The  CID pilot was launched in 2018, and fulfilled commitments under the sixth iteration of the Prescription Drug User Fee Act (RELATED: FDA Launches Pilot Program in Support of Complex Trial Designs for Drugs and Biologics, Regulatory Focus, 29 August 2018).
 
CIDs include trials designs that have rarely or never been used to demonstrate evidence of effectiveness in new drug applications (NDAs) or biologics license applications (BLAs).



CIDs can include complex adaptive designs, formal incorporation of prior information, and master protocols.
 
Eli Lilly participated in the CID program in 2019 and 2020. For the program, Lilly submitted a master protocol for chronic pain; the master protocol is now an ongoing phase 2 study that evaluates multiple investigational agents as they come in.
 
Eli Lilly’s Susan Warner said the company benefitted from having different FDA experts review the protocol, such as the statistical experts and the review division. “This was very beneficial to us before we had the protocol finalized.  Also, we were doing something very novel. Lilly had not really implemented the master protocol in pain with different investigational agents being run at the same time, there is added operational complexity when you do something new.” She added that “having FDA come alone for the ride” was helpful.

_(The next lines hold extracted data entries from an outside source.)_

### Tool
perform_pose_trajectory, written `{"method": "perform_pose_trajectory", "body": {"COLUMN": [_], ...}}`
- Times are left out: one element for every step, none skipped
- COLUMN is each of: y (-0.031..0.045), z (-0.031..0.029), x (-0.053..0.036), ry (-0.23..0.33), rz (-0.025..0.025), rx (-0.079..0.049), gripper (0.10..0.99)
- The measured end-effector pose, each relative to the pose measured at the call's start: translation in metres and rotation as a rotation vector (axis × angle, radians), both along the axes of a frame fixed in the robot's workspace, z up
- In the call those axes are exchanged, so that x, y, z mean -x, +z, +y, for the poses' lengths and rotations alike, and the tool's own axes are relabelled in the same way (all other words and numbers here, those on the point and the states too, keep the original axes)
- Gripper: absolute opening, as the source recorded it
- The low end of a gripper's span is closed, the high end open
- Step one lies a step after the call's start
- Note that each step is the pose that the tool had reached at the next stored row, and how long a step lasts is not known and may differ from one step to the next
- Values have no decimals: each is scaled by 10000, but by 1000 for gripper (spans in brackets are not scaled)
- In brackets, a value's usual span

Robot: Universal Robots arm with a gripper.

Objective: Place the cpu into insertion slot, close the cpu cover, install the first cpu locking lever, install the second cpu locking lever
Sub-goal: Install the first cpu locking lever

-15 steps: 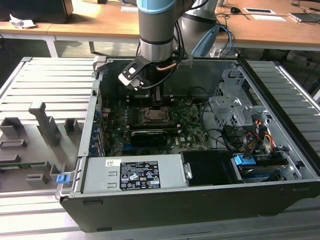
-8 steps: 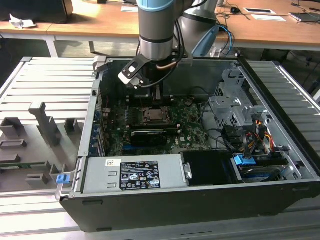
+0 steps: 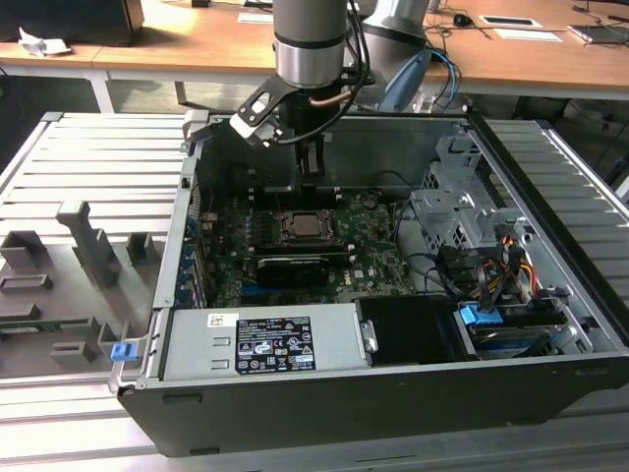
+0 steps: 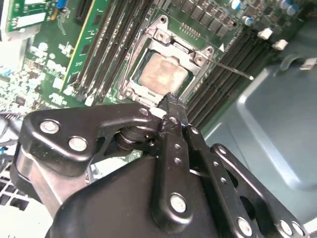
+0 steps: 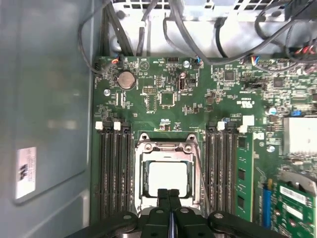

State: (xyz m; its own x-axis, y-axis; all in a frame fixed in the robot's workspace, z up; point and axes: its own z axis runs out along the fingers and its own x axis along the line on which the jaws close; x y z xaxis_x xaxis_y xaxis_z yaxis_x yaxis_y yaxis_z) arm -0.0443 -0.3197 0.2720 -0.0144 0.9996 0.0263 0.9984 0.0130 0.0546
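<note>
The cpu (image 5: 168, 177) lies in the insertion slot (image 5: 140, 198), its pale silvery face up, also seen in the second wrist view as cpu (image 4: 162, 74). The cpu cover (image 5: 166, 148) lies flat around it as a silvery frame. A thin wire locking lever (image 4: 233, 69) sticks out sideways over the memory slots. My gripper (image 5: 168, 194) is shut with nothing between its fingers, and its tips hang just above the socket's edge; the second wrist view shows the gripper (image 4: 171, 99) the same way. In the exterior view the gripper (image 3: 311, 177) hangs over the insertion slot (image 3: 305, 226) inside the open case.
Black memory slots (image 5: 114, 173) flank the socket on both sides. A long black card (image 3: 293, 265) lies just in front of it. The power supply (image 3: 260, 344), drive cage (image 3: 462, 211) and cable bundle (image 3: 462, 270) fill the case. The case wall (image 5: 44, 124) is close by.
</note>
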Motion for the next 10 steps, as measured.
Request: {"method": "perform_pose_trajectory", "body": {"y": [0,0,0,-1,0,-1,-2,-2,-3,-2], "z": [0,0,0,0,0,0,1,1,1,1], "x": [0,0,0,0,0,0,0,0,-1,-2], "ry": [29,133,264,420,502,553,617,700,807,895], "rz": [0,3,4,23,39,46,48,49,48,48], "rx": [-1,0,3,7,8,9,8,9,3,-1], "gripper": [106,106,106,106,106,106,106,106,106,106]}}
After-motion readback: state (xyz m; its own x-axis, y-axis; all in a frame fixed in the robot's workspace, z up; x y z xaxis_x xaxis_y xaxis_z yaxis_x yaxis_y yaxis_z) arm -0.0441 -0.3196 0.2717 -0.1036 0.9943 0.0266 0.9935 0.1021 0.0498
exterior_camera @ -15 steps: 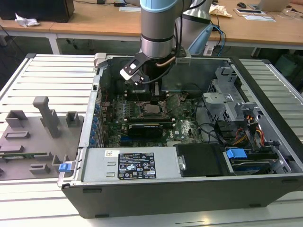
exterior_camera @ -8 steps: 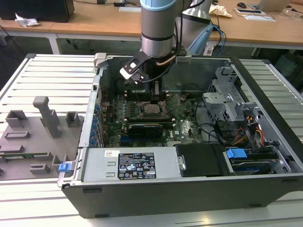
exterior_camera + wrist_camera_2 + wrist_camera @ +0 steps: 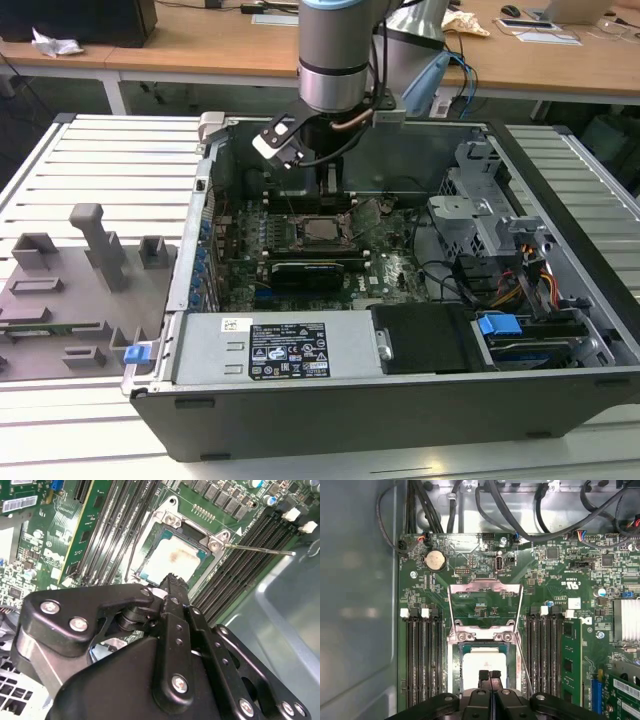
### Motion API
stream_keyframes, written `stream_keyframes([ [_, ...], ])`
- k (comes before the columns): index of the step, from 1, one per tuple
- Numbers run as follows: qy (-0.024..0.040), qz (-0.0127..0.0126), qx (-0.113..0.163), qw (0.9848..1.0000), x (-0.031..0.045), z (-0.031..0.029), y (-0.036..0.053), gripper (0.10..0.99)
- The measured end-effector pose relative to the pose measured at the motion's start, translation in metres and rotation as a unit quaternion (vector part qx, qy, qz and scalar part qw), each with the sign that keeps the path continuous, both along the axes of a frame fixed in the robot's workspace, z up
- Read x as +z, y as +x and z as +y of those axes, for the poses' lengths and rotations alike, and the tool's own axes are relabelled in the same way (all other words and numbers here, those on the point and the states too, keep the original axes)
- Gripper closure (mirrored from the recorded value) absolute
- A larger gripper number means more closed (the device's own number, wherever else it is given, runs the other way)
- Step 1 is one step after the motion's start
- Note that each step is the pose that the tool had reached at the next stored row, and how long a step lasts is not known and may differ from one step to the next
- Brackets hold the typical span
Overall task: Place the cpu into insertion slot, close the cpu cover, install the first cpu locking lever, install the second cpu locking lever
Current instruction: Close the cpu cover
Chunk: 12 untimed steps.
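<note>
Black rectangular label (image 3: pixel 288 350) on the grey metal power-supply box (image 3: pixel 205 352): white print, too small to read.
Small white sticker (image 3: pixel 236 324) beside it: unreadable.
Green motherboard (image 3: pixel 555 580): white lettering, illegible.

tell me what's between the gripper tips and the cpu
nothing; in the first wrist view the shut gripper hangs right over the bare cpu top

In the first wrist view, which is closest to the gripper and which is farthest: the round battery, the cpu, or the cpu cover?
Starting from the gripper:
1. The cpu, lying in the socket right under the gripper's tip.
2. The cpu cover, standing open just beyond the cpu.
3. The round battery, past the cover, near the board's edge.
</note>
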<state>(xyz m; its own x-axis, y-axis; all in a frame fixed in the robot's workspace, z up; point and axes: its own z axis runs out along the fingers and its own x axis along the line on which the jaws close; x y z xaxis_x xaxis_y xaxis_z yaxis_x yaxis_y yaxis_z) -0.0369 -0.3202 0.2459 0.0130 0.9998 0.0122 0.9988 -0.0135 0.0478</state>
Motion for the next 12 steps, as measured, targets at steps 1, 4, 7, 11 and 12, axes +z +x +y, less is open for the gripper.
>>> stream_keyframes([
  [1, 0.0000, 0.0000, 0.000, 1.0000, 0.0028, 0.0000, 0.0000, 0.980],
  [4, 0.0000, 0.0007, -0.003, 1.0000, 0.0029, 0.0000, 0.0114, 0.980],
  [7, -0.0008, 0.0009, -0.003, 1.0000, 0.0066, 0.0006, 0.0128, 0.980],
  [11, -0.0016, 0.0008, -0.003, 1.0000, 0.0240, 0.0007, 0.0130, 0.980],
  [12, -0.0015, 0.0008, -0.003, 1.0000, 0.0240, 0.0007, 0.0141, 0.980],
])
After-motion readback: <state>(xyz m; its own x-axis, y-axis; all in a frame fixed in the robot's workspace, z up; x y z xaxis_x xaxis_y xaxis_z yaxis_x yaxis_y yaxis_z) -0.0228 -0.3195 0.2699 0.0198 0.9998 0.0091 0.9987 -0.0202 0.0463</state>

She added that there is a "huge unmet need" for new pain treatments for patients suffering from chronic pain. 
 
Lat year, FDA shared the results of some successful case studies showing how sponsors can incorporate innovative study’s designs of their clinical trials using the CID pilot last year (RELATED: FDA offers examples of innovative study designs accepted into CID pilot, Regulatory Focus, 20 January 2022).